### What to produce
Going from the top of the data below, give again each line through the one containing "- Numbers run", both ends kept.

(Data entries)
•••
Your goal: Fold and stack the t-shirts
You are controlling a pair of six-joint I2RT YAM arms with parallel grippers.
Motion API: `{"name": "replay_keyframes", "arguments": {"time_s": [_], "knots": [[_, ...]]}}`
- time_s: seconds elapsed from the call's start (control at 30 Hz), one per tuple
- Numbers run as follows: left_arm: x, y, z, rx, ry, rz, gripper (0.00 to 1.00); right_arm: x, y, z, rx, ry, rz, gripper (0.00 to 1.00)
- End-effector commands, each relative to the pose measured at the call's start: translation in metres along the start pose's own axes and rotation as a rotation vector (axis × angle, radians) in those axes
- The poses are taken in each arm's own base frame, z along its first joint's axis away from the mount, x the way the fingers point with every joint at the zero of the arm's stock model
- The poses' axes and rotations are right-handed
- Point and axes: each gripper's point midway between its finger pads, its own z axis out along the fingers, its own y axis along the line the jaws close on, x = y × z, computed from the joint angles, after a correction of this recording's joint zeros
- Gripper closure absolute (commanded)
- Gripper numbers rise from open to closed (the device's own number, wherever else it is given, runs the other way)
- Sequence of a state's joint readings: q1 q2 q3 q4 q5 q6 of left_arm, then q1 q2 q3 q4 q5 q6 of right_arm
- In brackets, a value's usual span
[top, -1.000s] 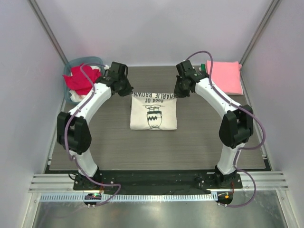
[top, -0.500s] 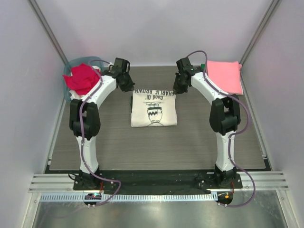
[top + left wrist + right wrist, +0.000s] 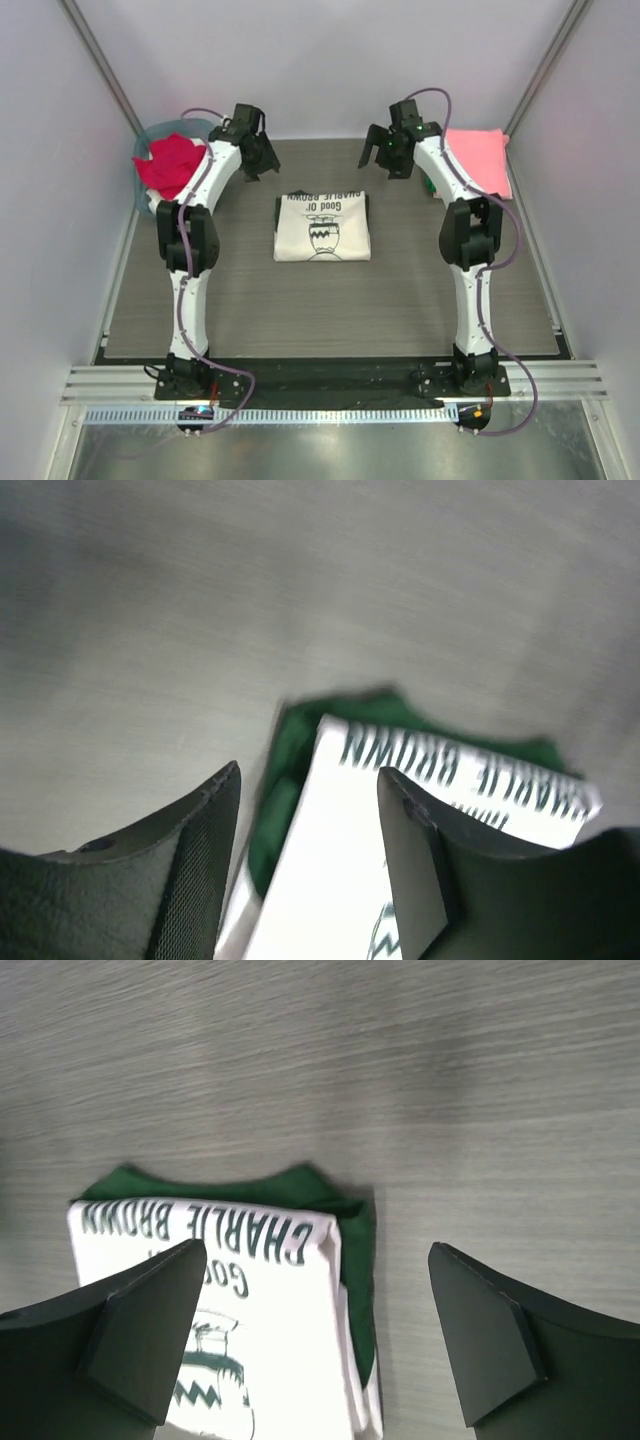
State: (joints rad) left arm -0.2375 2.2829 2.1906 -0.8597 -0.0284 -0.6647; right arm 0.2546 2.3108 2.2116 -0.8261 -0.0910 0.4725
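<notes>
A folded cream t-shirt [image 3: 322, 227] with dark green edges and black "Charlie Brown" print lies flat mid-table. My left gripper [image 3: 255, 160] hovers open above its far left corner; in the left wrist view the shirt [image 3: 330, 860] shows between and below the fingers [image 3: 205, 860], untouched. My right gripper [image 3: 385, 155] stands wide open above the far right corner, with the shirt [image 3: 270, 1330] lying below its fingers [image 3: 480, 1340]. Neither gripper holds anything. A folded pink t-shirt [image 3: 478, 160] lies at the back right. A crumpled red t-shirt [image 3: 165, 165] sits in the basket.
The round teal basket [image 3: 150, 133] stands at the back left corner beside the left arm. The grey wooden tabletop [image 3: 330, 310] ends at metal rails along the near edge. Pale walls close in the left, right and far sides.
Both grippers have opened and let go of the cream shirt's far edge. Both have risen and drawn back toward the far side. The shirt stays folded mid-table.
</notes>
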Motion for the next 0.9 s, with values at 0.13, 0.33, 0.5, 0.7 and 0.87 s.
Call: {"name": "replay_keyframes", "arguments": {"time_s": [0.13, 0.33, 0.5, 0.7, 0.87], "knots": [[0.052, -0.002, -0.11, 0.126, -0.023, 0.017, 0.44, 0.09, 0.071, -0.098, -0.365, 0.071, 0.01, 0.24], [0.132, -0.03, -0.103, 0.293, 0.137, 0.009, 0.5, 0.171, 0.078, -0.085, -0.474, 0.222, 0.093, 0.77], [0.164, -0.037, -0.074, 0.362, 0.212, -0.047, 0.54, 0.185, 0.05, -0.053, -0.424, 0.238, 0.097, 0.88], [0.206, 0.011, -0.024, 0.193, 0.287, -0.008, 0.59, 0.215, -0.014, -0.017, -0.323, 0.306, 0.151, 0.92], [0.227, 0.049, -0.008, 0.074, 0.292, 0.034, 0.62, 0.243, -0.035, -0.01, -0.276, 0.34, 0.149, 0.93]]}}
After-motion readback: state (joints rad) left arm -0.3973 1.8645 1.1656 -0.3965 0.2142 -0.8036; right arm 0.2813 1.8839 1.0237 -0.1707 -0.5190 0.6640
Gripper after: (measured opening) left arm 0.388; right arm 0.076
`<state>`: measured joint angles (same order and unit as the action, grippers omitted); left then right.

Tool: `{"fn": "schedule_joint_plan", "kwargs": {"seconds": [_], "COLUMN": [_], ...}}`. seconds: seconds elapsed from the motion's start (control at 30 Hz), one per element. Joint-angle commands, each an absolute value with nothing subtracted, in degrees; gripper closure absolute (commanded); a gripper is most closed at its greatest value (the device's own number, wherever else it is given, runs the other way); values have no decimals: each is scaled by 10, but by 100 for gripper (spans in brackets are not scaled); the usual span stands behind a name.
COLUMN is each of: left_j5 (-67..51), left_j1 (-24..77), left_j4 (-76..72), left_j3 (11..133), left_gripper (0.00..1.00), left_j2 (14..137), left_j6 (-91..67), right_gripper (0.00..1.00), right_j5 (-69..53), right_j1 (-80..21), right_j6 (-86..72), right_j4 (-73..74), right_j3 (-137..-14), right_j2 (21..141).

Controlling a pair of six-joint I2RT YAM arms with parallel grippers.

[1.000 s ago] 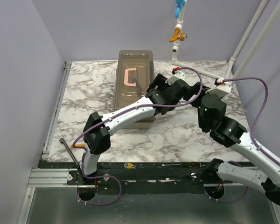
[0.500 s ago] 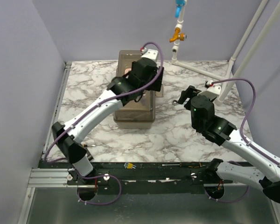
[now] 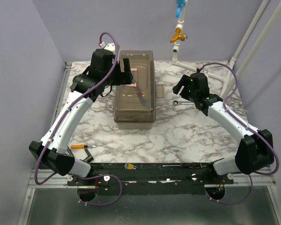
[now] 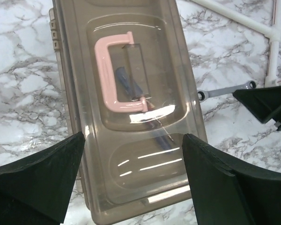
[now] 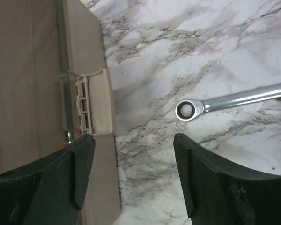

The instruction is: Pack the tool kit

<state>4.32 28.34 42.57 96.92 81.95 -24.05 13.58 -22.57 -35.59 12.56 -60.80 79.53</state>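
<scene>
Tool case point(image 3: 134, 93) sits mid-table, lid down, long axis running straight away from the arm bases. Pink handle point(image 4: 114, 70) on the lid lies along the same axis. The left gripper point(image 4: 133, 138) hovers over the case's far end, jaws spread wide, holding nothing.

The wrench point(image 5: 189, 110) lies flat on the marble table point(image 3: 187, 131) just right of the case, long axis crosswise, ring end pointing at the case latch point(image 5: 96, 101). The right gripper point(image 5: 133, 138) is above it, jaws wide, empty.

An orange-handled screwdriver point(image 3: 79, 146) lies crosswise at the near left edge.
</scene>
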Motion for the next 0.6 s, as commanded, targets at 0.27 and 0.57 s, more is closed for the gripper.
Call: {"fn": "schedule_joint_plan", "kwargs": {"seconds": [0.27, 0.57], "left_j5": [-80, -120], "left_j1": [177, 152], "left_j4": [456, 451], "left_j3": [964, 1005], "left_gripper": [12, 10], "left_j2": [837, 928], "left_j6": [-227, -231], "right_gripper": [83, 99], "right_j5": [-184, -311], "right_j1": [-104, -104], "right_j6": [-469, -542], "right_j4": [-117, -306], "right_j3": [-545, -551], "right_j2": [968, 1132]}}
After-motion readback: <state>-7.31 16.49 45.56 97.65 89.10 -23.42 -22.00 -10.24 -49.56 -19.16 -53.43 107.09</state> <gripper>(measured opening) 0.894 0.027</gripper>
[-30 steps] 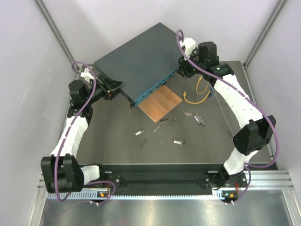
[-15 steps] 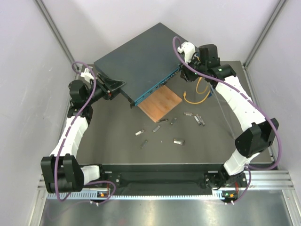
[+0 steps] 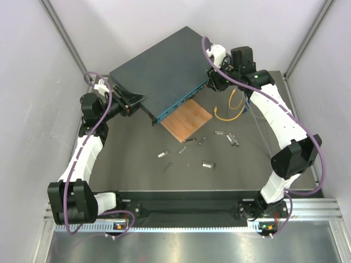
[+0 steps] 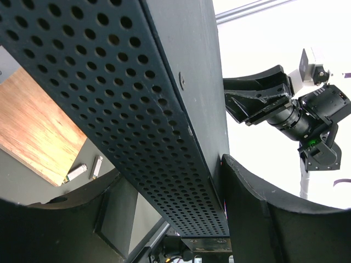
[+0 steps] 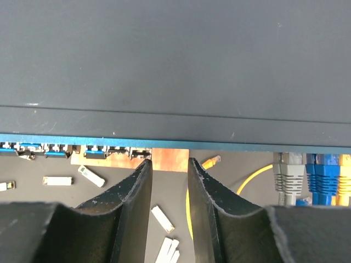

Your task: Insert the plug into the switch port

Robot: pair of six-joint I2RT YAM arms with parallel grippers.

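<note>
White walls [image 3: 137,22] enclose a dark grey tabletop [image 3: 137,175], with both arm bases bolted at its near edge. Item 1: switch [image 3: 162,74], a dark blue-grey flat box set diagonally over the far-left part of the tabletop and reaching toward the far edge, its teal face [image 3: 178,104] turned to the table's middle. Its perforated short side points to the left edge. Item 2: left gripper [image 3: 137,101], by the left edge, clenched on the switch's perforated end with one finger on each side of the box. Item 3: right gripper [image 3: 211,82], near the far-right corner at the switch's other end. Its fingers [image 5: 134,192] are parted by a narrow gap with nothing between them, and the tips sit just under the teal face. Item 4: wooden square [image 3: 186,120], thin and brown, lying flat just beside the teal face and partly under it. Item 5: yellow cable [image 3: 233,112], looped loose on the tabletop toward the right edge. Its plug [image 5: 211,160] lies free of the sockets [image 5: 93,150]. Item 6: silver modules [image 3: 207,163], small and scattered across the middle of the tabletop. Item 7: grey, blue and yellow connectors [image 5: 310,175], grouped just below the teal face in the right wrist view; whether they are seated cannot be told.
</note>
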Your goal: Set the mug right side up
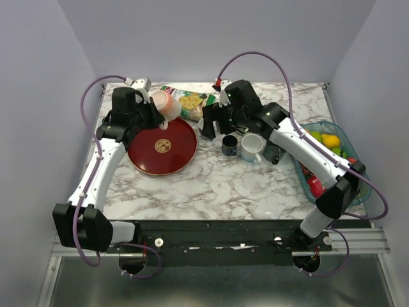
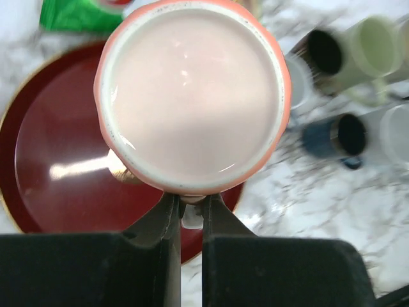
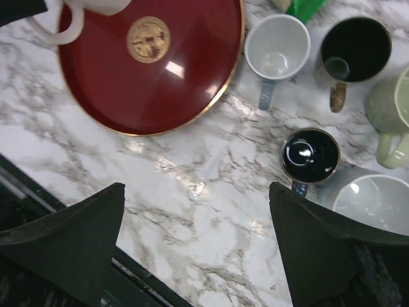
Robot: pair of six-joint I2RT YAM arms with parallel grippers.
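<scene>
Top external view, your inventory stood as follows.

- Bench (image 1: 211, 185): marble, and it carried everything listed.
- Fruit basket (image 1: 327, 123): sat at your right edge.
- Red plate (image 1: 162, 147): lay left of centre.
- Snack bag (image 1: 190, 102): lay just behind the plate.
- Mug (image 2: 192, 96): coral outside and pink inside. It hung over the plate's far rim, tipped so its mouth faced the left wrist camera.
- Other mugs, right of the plate and mouths up: white mug (image 3: 277, 48), black mug (image 3: 355, 45), green mug (image 3: 393, 102), dark blue mug (image 3: 310, 155).
- Left tool (image 2: 192, 217): was clenched on the mug's white handle.
- Right tool (image 3: 197, 192): was released, its fingers spread wide above bare marble.
</scene>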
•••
### Task answer
Your goal: Fold and stack the t-shirts
You are controlling a pair of six-joint I2RT YAM arms with parallel grippers.
Motion API: `{"name": "replay_keyframes", "arguments": {"time_s": [_], "knots": [[_, ...]]}}`
- time_s: seconds elapsed from the call's start (control at 30 Hz), one per tuple
- Numbers run as follows: left_arm: x, y, z, rx, ry, rz, gripper (0.00 to 1.00); right_arm: x, y, z, rx, ry, rz, gripper (0.00 to 1.00)

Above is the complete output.